Please find the button under my Blog's title

Fennel Thyme Honey Roasted Chicken - Confinement Month # 5

Tuesday, June 21, 2011

Sick of chicken soups?  Sick of braised chickens? Try roasted during confinement or not.

Fennel is a galactagogue, meaning, it helps you by giving you more milk. Whereas thyme is one of the ingredients in DOM. And thyme has oxytoxin-effects meaning, it helps with contractions. After delivery, the uterus needs to contract back to it original state. I read in wikipedia, thyme tea is often given to post partum mothers in Jamaica to help with uterine contractions, but then again, no need to worry about what Sheila said about the placenta, it is already removed long before you are eating this at home. Don't worry, anyone can consume this, even men. As the spices are really common, in curries, in garam masalas, in stews, in Murukus, in lots of Indian snacks and so on and so forth. But pregnant women need to be cautious and not consume this too often.

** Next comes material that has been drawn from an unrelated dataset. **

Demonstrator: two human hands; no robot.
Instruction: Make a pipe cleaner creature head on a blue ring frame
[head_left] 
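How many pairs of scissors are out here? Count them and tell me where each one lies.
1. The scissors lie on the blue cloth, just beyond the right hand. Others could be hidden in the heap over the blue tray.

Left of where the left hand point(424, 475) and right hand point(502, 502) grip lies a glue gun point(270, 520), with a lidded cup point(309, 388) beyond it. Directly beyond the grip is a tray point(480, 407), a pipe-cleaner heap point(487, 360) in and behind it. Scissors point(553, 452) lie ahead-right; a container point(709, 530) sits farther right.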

I roasted these chicken parts in a roasting dish, to catch all the juices. The juices are wonderful to be spooned over rice, but do take care to remove the excess oil on the surface of the juice.

Fennel Thyme Honey Roasted Chicken
Recipe source: Wendyywy

800gm chicken parts (3 medium sized whole legs, separated into drumsticks and thighs)
1 heaped tsp fennel seeds
1/2 tsp salt
1/3 tsp cumin
1/3 tsp black pepper
1 tsp lemon zest
few sprigs of thyme, use leaves, stalks removed
2 tsp lemon juice
2 Tbsp honey

1. Grind fennel, salt, cumin and black pepper in mill.
2. Sprinkle ground ingredients and lemon zest over chicken and rub thoroughly.
3. Put in thyme and lemon juice and mix evenly. Let chicken marinate for 1 hour.
4. Preheat oven at 180C(fan)/200C.
5. Rub honey over chicken.
6. Arrange chicken pieces in a roasting dish/tray.
7. Bake for 20-25 minutes, or until golden brown.

32 lovely notes:

Wen June 21, 2011 at 11:29 AM  

The roast chicken looks real yummy! You have made confinement food interesting and looking forward too.

hanushi June 21, 2011 at 12:08 PM  

Roast chicken is one of my fav oven dish!! :)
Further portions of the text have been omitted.